Dans
un passé récent, l'espace public était rythmé par les débats culturels et les
confrontations des idées. La lecture, le cinéma, le théâtre, la musique et le
sport faisaient mieux que ce que font aujourd'hui les pseudo-universités dans
la diffusion du savoir et du savoir-être. La vie quotidienne n'était pas plate,
morne et maussade comme elle l'est actuellement et où les gens n'ont autre
choix que de se terrer chez eux devant les écrans de télévision et des ordinateurs.
Les années 1970 et 1980 furent riches en évènements mondiaux et nationaux, la
jeunesse était ambitieuse et aspirait au progrès et à une vie meilleure. Le
salut venait de l'avidité de progresser par les échanges de vues, du vécu et
des voyages à travers le monde. L'Algérien du village, et celui de l'intérieur,
ne se faisaient pas de complexe, et réussissaient à se faire de la place parmi
le gotha intellectuel de la capitale. Les idées foisonnaient et se
concurrençaient pour prendre de l'ascendance.
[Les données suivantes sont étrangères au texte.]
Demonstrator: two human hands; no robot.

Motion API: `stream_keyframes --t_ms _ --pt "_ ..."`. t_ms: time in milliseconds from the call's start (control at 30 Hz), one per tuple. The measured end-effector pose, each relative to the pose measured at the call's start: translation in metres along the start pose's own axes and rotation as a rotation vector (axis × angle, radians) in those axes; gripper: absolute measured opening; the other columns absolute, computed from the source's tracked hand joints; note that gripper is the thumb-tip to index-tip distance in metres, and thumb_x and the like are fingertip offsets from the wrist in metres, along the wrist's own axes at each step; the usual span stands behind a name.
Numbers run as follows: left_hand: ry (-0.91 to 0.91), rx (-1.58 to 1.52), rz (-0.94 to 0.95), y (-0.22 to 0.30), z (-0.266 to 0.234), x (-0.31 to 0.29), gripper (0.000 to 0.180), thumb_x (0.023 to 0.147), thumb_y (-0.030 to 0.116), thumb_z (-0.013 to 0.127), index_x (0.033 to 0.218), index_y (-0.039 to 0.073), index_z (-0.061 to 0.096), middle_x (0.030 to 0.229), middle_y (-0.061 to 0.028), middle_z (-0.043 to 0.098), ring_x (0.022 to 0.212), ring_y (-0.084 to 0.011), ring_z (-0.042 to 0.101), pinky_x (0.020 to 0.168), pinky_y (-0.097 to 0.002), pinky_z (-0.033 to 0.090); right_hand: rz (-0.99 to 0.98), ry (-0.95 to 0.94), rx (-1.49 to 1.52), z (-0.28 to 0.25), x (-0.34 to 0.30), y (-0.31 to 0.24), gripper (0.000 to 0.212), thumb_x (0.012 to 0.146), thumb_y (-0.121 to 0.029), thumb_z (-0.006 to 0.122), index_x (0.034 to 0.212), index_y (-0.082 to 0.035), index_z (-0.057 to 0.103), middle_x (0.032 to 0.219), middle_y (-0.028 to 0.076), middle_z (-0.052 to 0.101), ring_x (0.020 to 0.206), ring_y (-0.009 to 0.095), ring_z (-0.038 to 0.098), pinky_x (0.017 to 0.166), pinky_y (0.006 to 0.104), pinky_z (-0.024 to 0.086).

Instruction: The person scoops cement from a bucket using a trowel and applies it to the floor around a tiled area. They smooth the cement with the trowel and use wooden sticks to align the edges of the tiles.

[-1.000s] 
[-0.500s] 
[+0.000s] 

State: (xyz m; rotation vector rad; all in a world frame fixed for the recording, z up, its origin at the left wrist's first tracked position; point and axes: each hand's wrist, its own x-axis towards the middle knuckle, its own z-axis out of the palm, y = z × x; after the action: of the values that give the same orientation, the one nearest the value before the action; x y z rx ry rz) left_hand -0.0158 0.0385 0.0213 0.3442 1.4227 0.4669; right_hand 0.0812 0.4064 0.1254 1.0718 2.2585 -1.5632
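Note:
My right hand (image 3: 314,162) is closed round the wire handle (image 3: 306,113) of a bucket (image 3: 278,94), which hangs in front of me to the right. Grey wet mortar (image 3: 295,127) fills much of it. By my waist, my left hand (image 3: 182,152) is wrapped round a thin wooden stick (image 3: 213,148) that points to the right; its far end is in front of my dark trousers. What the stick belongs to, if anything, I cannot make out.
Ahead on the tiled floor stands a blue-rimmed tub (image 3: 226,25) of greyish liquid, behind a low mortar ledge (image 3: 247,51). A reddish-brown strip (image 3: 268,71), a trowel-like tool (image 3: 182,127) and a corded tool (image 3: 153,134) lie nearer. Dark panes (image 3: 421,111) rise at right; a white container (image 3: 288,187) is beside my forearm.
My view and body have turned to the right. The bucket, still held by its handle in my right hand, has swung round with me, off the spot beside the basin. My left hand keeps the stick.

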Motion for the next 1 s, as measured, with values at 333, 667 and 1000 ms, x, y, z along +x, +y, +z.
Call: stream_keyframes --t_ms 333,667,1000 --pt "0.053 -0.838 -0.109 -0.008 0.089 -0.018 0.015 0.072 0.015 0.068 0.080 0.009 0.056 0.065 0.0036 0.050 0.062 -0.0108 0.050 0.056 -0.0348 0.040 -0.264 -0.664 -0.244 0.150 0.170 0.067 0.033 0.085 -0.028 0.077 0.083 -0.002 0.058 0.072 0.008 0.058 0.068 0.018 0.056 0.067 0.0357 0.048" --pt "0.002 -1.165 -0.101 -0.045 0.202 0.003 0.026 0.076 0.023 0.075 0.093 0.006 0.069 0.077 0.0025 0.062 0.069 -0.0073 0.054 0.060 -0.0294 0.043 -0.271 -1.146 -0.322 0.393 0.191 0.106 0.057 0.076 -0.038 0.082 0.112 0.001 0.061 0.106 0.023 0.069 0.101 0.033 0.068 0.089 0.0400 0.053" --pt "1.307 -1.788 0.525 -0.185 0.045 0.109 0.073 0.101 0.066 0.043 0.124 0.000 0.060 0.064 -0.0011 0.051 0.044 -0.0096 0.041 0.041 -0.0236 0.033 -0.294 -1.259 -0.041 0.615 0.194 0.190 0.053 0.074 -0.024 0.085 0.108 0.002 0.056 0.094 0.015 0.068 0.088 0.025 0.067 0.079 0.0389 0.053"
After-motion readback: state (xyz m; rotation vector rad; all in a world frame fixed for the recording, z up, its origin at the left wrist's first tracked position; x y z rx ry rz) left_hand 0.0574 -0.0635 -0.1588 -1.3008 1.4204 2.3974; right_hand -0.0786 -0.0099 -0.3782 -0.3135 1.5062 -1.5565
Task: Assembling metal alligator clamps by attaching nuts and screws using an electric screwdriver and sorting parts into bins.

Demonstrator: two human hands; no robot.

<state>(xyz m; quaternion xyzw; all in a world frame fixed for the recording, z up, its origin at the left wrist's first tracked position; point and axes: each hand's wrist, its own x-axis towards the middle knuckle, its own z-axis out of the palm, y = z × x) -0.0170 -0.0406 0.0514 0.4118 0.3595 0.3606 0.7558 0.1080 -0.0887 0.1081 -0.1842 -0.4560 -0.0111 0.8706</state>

La gauche intellectuelle
francophone voulait imposer le progrès socialiste, les baathistes arabophones
faisaient l'éloge du panarabisme, les berbéristes leur répondaient par
l'algérianité, la flamme islamiste était encore timide, le courant libéral à
ses débuts, c'était l'Algérie paisible, en paix avec elle-même ; bien que le
contexte de l'époque fût encore fermé. Rien à voir avec cette Algérie qui a
tourné le dos à ses valeurs et à ses origines ; cette Algérie-là veut
ressembler à ce qu'elle n'est pas, elle a régressé et est devenue frêle et sans
envergure, ruralisée et méconnaissable, où la médiocrité s'installe, s'étale et
étale le déclin, la pensée figée au temps qui s'est arrêté, la violence a gagné
l'espace et les interstices, le civisme est étranger, la vertu est ignorée, la
culture est une tare, la cupidité est une marque et l'argent une fin en soi.